### YOUR OBJECTIVE
Read through the listing below and return only the lines containing "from".

╭─ DATA BELOW

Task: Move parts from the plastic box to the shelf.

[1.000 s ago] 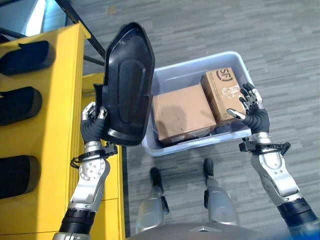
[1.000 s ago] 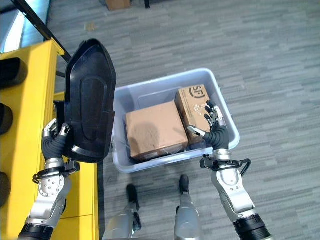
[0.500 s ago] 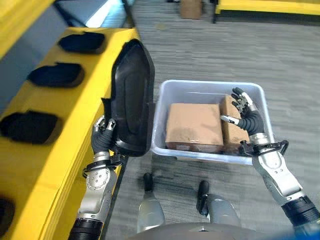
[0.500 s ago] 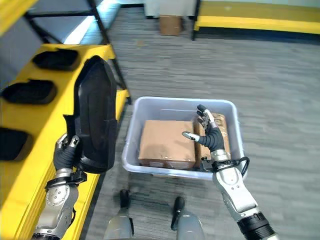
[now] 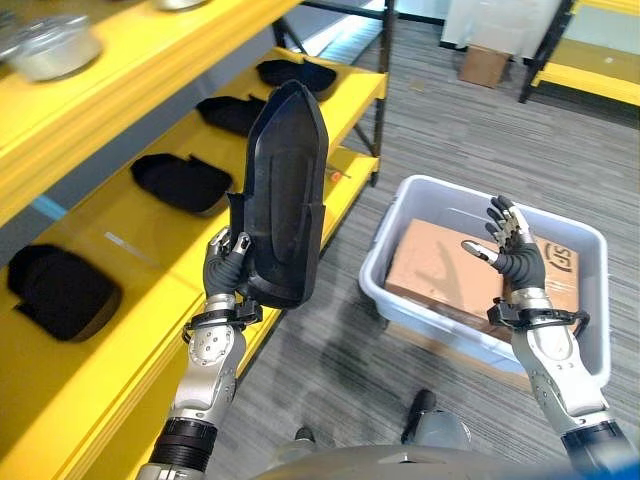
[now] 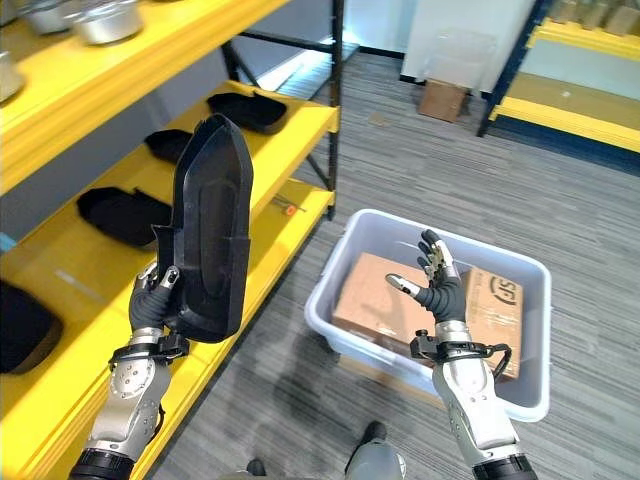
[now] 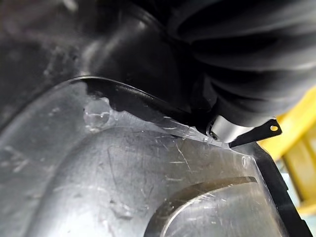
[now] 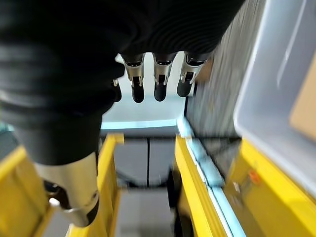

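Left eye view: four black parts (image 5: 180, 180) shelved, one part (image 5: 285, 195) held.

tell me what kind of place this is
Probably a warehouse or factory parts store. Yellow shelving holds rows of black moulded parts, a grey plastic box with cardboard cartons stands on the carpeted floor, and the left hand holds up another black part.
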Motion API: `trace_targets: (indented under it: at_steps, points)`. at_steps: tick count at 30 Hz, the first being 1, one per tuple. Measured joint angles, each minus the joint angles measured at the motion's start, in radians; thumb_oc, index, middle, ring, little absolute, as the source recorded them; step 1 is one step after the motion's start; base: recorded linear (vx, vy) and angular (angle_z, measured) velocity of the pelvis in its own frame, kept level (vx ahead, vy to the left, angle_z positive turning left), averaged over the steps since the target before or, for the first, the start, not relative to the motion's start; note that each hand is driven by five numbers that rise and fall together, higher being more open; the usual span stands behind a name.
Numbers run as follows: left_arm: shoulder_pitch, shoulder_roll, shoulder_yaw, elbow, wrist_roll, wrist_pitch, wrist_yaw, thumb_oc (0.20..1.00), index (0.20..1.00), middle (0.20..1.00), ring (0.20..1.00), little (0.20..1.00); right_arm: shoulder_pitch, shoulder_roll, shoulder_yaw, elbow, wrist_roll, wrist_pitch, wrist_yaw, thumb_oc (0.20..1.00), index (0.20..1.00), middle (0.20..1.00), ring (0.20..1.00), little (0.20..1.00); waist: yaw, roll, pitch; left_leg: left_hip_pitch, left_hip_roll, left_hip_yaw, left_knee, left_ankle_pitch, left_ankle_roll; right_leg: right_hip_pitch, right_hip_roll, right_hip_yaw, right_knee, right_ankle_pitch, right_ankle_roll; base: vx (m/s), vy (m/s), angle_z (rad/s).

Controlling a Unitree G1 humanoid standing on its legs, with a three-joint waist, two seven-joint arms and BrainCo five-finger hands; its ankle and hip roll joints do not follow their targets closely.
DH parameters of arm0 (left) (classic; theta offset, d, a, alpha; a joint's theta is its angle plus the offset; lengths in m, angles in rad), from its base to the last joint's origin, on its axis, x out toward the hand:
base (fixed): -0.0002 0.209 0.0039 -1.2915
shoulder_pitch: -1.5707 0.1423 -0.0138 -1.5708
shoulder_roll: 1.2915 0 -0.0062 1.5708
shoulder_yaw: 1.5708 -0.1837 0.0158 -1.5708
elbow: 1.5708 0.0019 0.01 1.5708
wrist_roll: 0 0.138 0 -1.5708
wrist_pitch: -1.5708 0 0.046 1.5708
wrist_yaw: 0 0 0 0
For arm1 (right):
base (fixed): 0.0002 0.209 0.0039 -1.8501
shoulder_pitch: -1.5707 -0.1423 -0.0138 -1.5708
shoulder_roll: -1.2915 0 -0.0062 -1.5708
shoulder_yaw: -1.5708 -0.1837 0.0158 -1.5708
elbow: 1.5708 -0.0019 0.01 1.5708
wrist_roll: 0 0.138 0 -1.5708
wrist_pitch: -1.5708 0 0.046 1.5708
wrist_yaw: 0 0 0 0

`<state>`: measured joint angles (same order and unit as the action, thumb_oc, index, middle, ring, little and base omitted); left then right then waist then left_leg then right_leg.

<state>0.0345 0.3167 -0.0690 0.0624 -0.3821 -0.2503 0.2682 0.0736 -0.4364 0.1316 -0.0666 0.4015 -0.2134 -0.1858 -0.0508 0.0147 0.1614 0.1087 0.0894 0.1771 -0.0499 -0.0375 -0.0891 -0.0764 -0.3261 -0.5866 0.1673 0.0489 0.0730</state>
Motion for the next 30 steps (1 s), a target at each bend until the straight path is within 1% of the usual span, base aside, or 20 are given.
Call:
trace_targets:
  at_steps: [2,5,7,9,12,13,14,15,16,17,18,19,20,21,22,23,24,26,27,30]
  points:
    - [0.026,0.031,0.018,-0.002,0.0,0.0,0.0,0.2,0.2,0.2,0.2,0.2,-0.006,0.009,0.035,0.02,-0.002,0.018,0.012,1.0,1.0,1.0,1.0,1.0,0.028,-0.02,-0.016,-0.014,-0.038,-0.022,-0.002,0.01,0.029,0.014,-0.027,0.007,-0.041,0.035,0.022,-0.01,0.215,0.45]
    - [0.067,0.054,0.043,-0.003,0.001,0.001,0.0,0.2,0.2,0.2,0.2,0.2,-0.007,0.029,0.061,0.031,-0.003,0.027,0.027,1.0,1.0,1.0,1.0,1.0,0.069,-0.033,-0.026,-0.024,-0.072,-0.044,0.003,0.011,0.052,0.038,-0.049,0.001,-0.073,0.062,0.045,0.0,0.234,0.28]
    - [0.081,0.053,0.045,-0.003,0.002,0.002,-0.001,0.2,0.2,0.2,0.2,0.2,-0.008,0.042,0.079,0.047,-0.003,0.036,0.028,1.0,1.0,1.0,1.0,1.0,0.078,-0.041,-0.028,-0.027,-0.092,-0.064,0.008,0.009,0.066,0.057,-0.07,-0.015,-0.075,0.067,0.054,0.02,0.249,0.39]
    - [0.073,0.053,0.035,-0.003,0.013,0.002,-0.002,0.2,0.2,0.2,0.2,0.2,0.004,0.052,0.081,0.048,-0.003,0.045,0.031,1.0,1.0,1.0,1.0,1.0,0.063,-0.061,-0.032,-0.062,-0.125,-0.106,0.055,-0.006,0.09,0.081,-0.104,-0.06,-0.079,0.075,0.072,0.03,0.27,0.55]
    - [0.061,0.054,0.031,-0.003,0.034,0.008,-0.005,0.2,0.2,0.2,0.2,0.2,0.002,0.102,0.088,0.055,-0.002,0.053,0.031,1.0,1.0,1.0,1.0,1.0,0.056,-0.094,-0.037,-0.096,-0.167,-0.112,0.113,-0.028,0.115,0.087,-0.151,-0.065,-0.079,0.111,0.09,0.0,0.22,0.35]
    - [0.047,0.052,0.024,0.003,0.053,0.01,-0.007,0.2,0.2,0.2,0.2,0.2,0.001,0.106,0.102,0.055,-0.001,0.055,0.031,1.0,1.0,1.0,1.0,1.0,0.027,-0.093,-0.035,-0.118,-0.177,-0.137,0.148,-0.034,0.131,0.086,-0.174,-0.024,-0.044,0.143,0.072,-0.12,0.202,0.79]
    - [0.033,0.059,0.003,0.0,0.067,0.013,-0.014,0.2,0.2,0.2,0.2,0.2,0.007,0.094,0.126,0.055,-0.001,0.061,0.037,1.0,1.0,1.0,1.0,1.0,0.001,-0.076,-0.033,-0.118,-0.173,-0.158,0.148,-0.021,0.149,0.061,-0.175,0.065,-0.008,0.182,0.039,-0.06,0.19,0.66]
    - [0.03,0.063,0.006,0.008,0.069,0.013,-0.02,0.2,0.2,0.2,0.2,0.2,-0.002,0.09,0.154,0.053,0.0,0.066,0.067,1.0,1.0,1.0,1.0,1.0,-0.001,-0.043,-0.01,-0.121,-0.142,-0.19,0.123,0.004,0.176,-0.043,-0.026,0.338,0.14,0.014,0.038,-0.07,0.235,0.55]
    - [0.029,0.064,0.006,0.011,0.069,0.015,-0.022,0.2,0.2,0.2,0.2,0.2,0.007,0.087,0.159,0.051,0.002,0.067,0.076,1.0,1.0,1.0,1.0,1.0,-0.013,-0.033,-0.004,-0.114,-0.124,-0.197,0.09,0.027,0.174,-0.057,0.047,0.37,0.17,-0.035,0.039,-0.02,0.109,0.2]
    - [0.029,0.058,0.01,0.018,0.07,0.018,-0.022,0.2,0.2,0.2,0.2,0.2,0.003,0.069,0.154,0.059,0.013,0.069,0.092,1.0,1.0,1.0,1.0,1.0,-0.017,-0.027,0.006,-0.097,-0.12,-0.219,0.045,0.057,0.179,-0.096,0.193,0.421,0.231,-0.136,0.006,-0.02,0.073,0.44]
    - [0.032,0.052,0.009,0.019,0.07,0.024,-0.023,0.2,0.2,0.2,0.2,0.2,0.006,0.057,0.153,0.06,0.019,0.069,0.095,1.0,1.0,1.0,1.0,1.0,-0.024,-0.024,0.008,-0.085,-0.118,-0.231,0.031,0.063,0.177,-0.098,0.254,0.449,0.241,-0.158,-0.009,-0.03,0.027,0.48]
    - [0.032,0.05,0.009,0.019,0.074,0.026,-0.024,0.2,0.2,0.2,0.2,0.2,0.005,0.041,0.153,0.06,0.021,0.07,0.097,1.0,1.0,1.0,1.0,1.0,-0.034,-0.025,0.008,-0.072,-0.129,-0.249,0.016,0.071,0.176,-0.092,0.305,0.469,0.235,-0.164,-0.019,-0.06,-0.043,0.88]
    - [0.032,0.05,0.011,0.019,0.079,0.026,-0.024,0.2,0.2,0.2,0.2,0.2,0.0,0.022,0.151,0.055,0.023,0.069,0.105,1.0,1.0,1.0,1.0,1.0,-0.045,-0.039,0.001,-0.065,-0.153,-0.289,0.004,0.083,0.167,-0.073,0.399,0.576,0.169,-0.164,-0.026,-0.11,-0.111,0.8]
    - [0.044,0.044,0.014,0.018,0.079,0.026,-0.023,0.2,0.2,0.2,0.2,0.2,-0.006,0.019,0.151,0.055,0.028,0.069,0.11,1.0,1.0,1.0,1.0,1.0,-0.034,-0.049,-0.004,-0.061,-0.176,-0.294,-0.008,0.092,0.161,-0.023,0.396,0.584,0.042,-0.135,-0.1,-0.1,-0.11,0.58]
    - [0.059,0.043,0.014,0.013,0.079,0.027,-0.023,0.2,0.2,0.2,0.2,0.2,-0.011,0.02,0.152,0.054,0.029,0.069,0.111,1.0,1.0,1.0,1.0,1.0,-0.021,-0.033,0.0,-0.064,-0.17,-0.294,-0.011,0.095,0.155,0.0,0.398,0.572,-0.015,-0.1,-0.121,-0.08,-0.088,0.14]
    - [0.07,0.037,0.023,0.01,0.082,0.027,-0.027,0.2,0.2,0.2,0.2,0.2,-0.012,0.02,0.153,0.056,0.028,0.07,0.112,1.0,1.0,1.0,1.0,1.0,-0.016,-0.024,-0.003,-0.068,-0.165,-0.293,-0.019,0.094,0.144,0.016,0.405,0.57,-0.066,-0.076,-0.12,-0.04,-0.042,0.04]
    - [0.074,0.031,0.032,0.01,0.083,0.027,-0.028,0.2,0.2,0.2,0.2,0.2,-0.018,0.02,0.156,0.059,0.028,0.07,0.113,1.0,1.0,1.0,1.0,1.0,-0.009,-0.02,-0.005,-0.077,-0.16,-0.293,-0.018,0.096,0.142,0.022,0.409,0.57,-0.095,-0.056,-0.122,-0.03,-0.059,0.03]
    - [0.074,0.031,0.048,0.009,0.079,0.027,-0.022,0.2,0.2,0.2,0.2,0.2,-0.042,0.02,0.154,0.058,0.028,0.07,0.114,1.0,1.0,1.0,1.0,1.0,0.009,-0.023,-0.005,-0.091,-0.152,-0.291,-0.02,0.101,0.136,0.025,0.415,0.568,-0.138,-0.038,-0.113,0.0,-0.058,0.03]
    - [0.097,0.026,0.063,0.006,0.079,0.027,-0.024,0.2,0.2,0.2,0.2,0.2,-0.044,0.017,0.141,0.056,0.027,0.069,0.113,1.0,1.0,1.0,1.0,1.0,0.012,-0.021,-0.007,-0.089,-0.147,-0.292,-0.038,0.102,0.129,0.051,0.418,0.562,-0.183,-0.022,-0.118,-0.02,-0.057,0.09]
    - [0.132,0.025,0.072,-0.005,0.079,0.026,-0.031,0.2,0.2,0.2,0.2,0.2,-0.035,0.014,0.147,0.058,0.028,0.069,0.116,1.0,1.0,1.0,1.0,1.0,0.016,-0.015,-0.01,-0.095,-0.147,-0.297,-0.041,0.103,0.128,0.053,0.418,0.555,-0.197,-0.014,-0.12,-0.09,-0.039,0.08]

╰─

### RESULT FOR THIS EXERCISE
Task: Move parts from the plastic box to the shelf.
DH parameters of arm0 (left) (classic; theta offset, d, a, alpha; a joint's theta is its angle plus the offset; lengths in m, angles in rad), from its base to the last joint's origin, on its axis, x out toward the hand:

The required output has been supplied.